PARTNER SUCCESS STORY
QuestingHound standardizes service delivery and reclaims 25+ hours per week with ConnectWise NOC Services for x360Recover
Founded in 2001 and headquartered in Deerfield Beach, Florida, QuestingHound delivers managed IT services informed by a process-led philosophy: predictable, documented, and proactively communicated. The company fully adopted the MSP model in 2017 and today emphasizes operational discipline, consistent reporting, and a partnership approach with key vendors.
Challenge
QuestingHound’s service delivery lacked consistency, with engineers cherry-picking tickets, skipping documentation, and rotating through time-consuming manual backup checks. Despite having strong “C-level” playbooks, processes were rarely followed, and performance metrics suffered. Backup reviews alone consumed 25+ hours per week, and quality varied by engineer. The organization was operating in conditions described as “totally upside-down, all-in red. It was chaos, prompting a comprehensive effort to restore accountability, predictability, and operational discipline.
Solution
QuestingHound implemented structured service processes, reinforced accountability, and partnered closely with ConnectWise.
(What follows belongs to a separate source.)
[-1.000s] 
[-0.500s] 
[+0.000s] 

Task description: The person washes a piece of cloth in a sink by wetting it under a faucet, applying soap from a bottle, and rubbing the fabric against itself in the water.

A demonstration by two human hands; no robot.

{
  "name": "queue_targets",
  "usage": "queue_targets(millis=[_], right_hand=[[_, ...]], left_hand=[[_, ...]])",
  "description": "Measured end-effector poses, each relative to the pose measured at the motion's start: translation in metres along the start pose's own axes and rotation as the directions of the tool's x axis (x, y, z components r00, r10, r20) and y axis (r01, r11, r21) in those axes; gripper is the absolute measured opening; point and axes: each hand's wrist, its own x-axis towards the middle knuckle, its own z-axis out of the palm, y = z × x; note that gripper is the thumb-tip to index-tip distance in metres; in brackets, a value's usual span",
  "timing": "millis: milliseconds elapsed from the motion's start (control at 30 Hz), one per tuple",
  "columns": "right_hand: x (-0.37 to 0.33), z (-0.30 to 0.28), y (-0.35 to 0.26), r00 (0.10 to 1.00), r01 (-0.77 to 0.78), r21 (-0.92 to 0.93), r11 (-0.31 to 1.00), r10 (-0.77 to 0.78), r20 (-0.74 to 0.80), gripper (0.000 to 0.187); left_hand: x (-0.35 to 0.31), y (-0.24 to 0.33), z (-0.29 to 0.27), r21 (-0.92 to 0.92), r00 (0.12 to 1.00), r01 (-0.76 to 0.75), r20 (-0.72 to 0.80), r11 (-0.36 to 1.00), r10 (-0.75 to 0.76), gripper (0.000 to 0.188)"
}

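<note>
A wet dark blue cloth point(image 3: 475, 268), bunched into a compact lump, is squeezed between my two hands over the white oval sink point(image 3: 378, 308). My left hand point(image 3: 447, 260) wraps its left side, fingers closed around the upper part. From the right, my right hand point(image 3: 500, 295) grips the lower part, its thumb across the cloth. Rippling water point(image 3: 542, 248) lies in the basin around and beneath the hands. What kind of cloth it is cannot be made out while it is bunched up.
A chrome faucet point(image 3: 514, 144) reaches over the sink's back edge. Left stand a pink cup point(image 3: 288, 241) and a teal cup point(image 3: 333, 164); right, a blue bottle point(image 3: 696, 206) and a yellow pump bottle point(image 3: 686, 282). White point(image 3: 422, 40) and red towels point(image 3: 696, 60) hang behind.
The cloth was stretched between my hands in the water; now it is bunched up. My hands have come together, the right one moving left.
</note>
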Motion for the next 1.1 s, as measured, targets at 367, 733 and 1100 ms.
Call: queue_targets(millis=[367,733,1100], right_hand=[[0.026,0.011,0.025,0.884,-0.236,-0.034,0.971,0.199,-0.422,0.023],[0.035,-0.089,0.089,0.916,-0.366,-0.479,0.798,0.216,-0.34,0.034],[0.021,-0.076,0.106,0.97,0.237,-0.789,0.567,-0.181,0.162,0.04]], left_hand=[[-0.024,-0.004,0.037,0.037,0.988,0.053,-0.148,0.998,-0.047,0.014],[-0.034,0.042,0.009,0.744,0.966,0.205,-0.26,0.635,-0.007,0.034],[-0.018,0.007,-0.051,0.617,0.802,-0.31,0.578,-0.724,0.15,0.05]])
QuestingHound adopted ConnectWise NOC services for x360Recover backups, shifting daily checks from rotating engineers to a consistent, 24/7 automated workflow. Monthly alignment meetings with the ConnectWise team ensure shared language, smooth escalation, and continual improvement. This partnership enabled QuestingHound to streamline operations and focus on higher value work.
Results
Backup vendor consolidation on x360Recover and engaging ConnectWise NOC services reduced failed backups and eliminated more than 25 hours per week of manual backup checks, freeing engineers to build documentation, playbooks, and stronger customer experiences. Escalations dropped dramatically to only one or two in six months, and daily Backup Radar reports now show consistent “green” success. Plus, x360Recover delivered a restore for a customer in ~30 minutes, minimizing downtime. With predictable processes and clear reporting, QuestingHound strengthened customer trust through regular touchpoints and QBRs.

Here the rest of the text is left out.